Opublikuj zdjęcie: przykładowy obraz | © Pixabay
Antydemokraci rozpoznali znaki czasu. Z jednej strony odkryli, że nawet po ponad 30 latach od upadku dyktatury NRD i ponad 75 lat od końca nazistowskiego reżimu, w Niemczech wciąż istnieje wielu zwolenników totalitarnych złudzeń, z drugiej strony jest więcej obywateli, niż oczekiwano, rozwinął się rodzaj „nazistowskiego wstydu”.
Dzięki temu totalitaryści, zwłaszcza z prawicowego narożnika, zawsze mogą osiągnąć dobre wyniki wyborcze, a czasem nawet większość na szczeblu lokalnym, ale to wciąż za mało, by dokonać puczu jak w latach 1930. XX wieku.
Wynika to prawdopodobnie z dwóch głównych powodów. Po pierwsze, my, Niemcy, a nawet najbiedniejsi spośród nas, wciąż jesteśmy zbyt zamożni, aby odważyć się na kolejny eksperyment z dyktaturą, a po drugie, czy to lewicowi, czy prawicowi, nasi totalitaryści nie znaleźli jeszcze prawdziwego przywódcy; jak dotąd musieli zadowolić się wersjami kieszonkowymi lub nawet tanimi kopiami odnoszących sukcesy zagranicznych dyktatorów i despotów — to nie wystarczy, aby zdecydowana większość funkcjonariuszy policji i innych urzędników ze zamiłowaniem do fatalizmu naraziła na szwank swoje własne emerytury .
Dlatego opracowali teraz nową strategię, bez względu na to, skąd pochodzą: każdy z nich oferuje dwie wersje swoich przyjęć. Jeden biegnie pół drogi i ledwie schowany pod „prawdziwą” flagą, żeby zupełnie zaślepieni zwolennicy nie poczuli się urażeni, a drugi skupia tych, którzy dalej ukrywają się jak najwięcej i po ciemku chcą zdemontować naszą demokrację. Urok tej ostatniej frakcji z prawicowego rogu polega na tym, że mogą ją wybrać także obywatele, którzy oficjalnie nie chcą dalej być nazistami, ale nienawidzą „niegodnego życia”, a zwłaszcza wszystkiego obcego jak zaraza lub „po prostu” wszystko znieść demokratyczne pragnienie.

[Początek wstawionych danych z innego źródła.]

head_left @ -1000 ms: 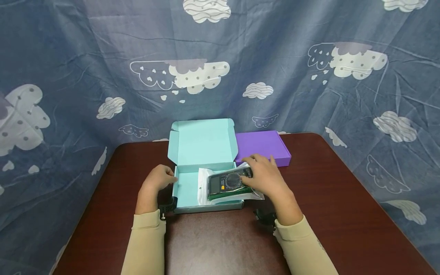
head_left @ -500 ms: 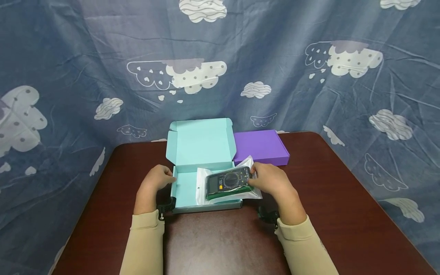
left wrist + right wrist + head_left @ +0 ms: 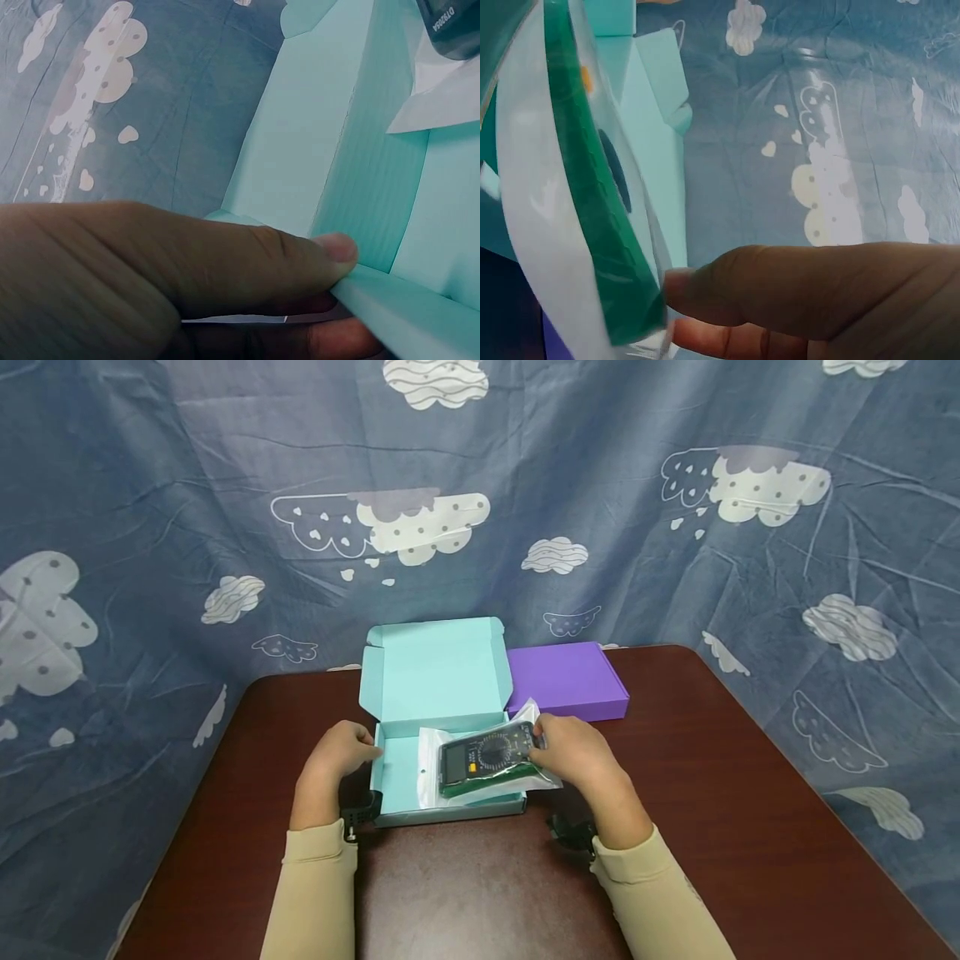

A także w lewym rogu toczy się obecnie wiele dyskusji w tym kierunku, choć nowa strategia nie jest tu jeszcze w pełni rozpoznawalna.
W Heilbronn są teraz ponownie i oficjalnie o krok dalej. Prawy róg utworzył teraz dwa ugrupowania na zbliżające się wybory do rad gmin. Mają różne nazwy, ale AfD występuje w obu.
Czy nie mieliśmy już tego przy dwóch wersjach jednego kierunku w radzie gminy?
Wolni wyborcy A i wolni wyborcy B...
Niezła próba. Ale porównywanie jabłek do pomarańczy tak naprawdę nikomu nie pomaga. A swoją drogą stowarzyszenia czy grupy wolnych wyborców (wyjątek: partia, która działa pod tą nazwą, bo nie da się chronić „wolnych wyborców”) charakteryzuje się właśnie tym, że nie przynależą i nie reprezentują żadnego kierunku. Są to społeczności demokratycznych obywateli, którzy chcą w sposób bezstronny i bezstronny na poziomie społeczności prowadzić kampanię na rzecz swojego miasta lub wsi.